Adrien Lavoillotte created SPARK-22183:
------------------------------------------
Summary: Inconsistency in LIKE escaping between literal values and column-based
ones
Key: SPARK-22183
URL: https://issues.apache.org/jira/browse/SPARK-22183
Project: Spark
Issue Type: Bug
Components: SQL
Affects Versions: 2.2.0
Reporter: Adrien Lavoillotte
Priority: Minor
I'm trying to implement auto-escaping for {{LIKE}} expressions, in order to have filters &
join conditions like:
* Column A's value contains column B's
* Column A's value contains some literal string
So I need to escape {{LIKE}}-significant characters {{%}} and {{_}}. Since SparkSQL does not
support {{LIKE expr ESCAPE char}}, I need to escape using \, and presumably also \ itself
(twice in the case of literals, since '\\' represents a single \).

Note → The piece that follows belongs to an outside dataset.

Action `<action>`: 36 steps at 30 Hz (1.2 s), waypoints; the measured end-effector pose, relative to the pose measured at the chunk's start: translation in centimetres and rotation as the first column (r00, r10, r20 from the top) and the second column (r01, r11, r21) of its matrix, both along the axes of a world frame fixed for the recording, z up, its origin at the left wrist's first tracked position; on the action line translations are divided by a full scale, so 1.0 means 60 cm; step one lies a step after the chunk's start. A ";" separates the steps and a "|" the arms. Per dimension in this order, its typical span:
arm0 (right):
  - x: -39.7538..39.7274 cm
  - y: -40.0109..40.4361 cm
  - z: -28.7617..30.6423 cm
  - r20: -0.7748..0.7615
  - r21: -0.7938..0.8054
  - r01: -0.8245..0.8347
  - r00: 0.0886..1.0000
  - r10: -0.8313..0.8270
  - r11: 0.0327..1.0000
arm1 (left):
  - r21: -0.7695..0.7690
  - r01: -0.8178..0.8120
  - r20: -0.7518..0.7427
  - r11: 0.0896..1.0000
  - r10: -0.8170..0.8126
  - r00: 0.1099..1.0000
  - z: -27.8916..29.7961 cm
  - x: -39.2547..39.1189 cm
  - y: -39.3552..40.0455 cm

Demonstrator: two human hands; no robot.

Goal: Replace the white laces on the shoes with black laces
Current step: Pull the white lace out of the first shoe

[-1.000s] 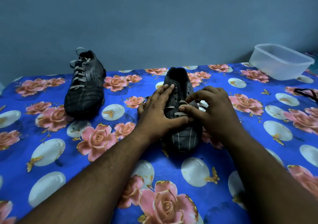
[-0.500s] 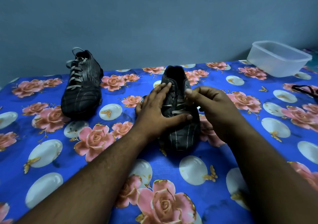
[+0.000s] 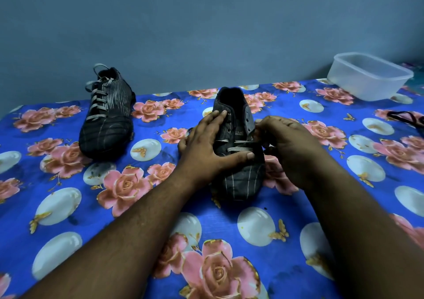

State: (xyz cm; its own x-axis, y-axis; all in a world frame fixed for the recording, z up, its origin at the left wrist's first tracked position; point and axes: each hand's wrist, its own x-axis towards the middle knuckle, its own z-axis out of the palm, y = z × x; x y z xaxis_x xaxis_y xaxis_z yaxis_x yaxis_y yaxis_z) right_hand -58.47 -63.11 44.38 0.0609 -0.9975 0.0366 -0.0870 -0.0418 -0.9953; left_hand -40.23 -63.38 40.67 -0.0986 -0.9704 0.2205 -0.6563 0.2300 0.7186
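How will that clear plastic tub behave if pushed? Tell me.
The clear rectangular plastic tub looks empty and thin-walled, so probably light. Its wide flat base suggests sliding, not tipping. The blue floral cloth under it may drag or bunch.

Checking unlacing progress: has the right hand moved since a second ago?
Yes. The right hand has slid off the near shoe to its right side, pulling the white lace sideways.

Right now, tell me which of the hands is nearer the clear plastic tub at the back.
Right. The right hand pinches the white lace at the near shoe's right side, on the plastic tub's side. The left hand lies flat on the shoe's left side, farther away.
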 end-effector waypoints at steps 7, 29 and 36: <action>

But it seems that in a {{LIKE}} expression literal does not have quite the same escaping as
other literal strings or non-literals {{LIKE}} expressions, seemingly depending on whether
the left-hand side and/or right-hand side are literals or columns.
Note: I'm using triple-quotes below to avoid scala-level \ escaping. And in the body of this
description, I'm purposedly using zero-width spaces to avoid Jira transforming my \.
On Spark 2.2.0:
{code}
// both LHS & RHS literals
scala> spark.sql("""SELECT '\\', '\\' LIKE '\\\\'""").show()
+---+---------+
| \|\ LIKE \\|
+---+---------+
| \| true|
+---+---------+
scala> spark.sql("""SELECT '\\', '\\' LIKE '\\'""").show()

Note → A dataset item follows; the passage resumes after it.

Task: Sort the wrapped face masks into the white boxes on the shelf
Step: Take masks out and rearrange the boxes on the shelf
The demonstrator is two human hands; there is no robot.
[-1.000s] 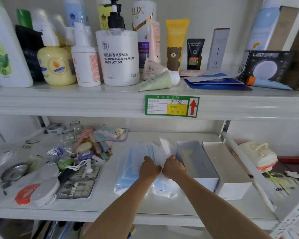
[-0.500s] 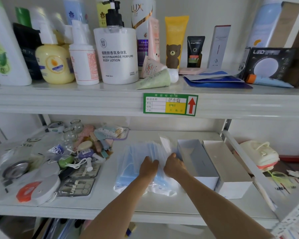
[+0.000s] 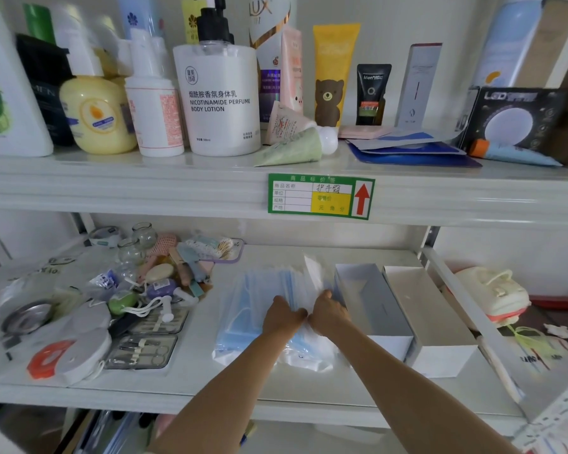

org.apache.spark.sql.AnalysisException: the pattern '\' is invalid, it is not allowed to end
with the escape character;
at org.apache.spark.sql.catalyst.util.StringUtils$.fail$1(StringUtils.scala:42)
at org.apache.spark.sql.catalyst.util.StringUtils$.escapeLikeRegex(StringUtils.scala:53)

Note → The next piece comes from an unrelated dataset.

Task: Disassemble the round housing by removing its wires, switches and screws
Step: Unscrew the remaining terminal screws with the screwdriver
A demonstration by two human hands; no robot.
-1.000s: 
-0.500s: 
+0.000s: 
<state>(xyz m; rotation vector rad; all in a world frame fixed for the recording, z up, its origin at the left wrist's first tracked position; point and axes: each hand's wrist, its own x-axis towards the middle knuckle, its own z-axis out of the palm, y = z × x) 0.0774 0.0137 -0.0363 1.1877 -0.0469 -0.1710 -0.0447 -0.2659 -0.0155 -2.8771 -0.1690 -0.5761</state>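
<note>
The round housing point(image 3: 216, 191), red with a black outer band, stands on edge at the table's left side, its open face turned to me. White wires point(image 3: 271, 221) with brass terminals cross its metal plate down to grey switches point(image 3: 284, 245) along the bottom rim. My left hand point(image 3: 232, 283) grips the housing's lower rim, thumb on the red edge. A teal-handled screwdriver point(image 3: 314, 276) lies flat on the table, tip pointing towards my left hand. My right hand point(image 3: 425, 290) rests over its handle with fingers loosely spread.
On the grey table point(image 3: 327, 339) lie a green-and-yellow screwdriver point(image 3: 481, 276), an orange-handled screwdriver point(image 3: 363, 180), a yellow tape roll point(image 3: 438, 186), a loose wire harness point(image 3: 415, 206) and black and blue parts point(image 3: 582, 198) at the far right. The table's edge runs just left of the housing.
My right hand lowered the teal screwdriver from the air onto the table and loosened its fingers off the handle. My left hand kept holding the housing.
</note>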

at org.apache.spark.sql.catalyst.expressions.Like.escape(regexpExpressions.scala:105)
at org.apache.spark.sql.catalyst.expressions.StringRegexExpression.compile(regexpExpressions.scala:50)
at org.apache.spark.sql.catalyst.expressions.StringRegexExpression.pattern(regexpExpressions.scala:53)
at org.apache.spark.sql.catalyst.expressions.StringRegexExpression.nullSafeEval(regexpExpressions.scala:56)
at org.apache.spark.sql.catalyst.expressions.BinaryExpression.eval(Expression.scala:419)
...
scala> spark.sql("""SELECT 'a\\b', 'a\\b' LIKE 'a\\\\b'""").show()
+---+-------------+
|a\b|a\b LIKE a\\b|
+---+-------------+
|a\b| true|
+---+-------------+
scala> spark.sql("""SELECT 'a\\b', 'a\\b' LIKE 'a\\b'""").show()
org.apache.spark.sql.AnalysisException: the pattern 'a\b' is invalid, the escape character
is not allowed to precede 'b';
at org.apache.spark.sql.catalyst.util.StringUtils$.fail$1(StringUtils.scala:42)
at org.apache.spark.sql.catalyst.util.StringUtils$.escapeLikeRegex(StringUtils.scala:51)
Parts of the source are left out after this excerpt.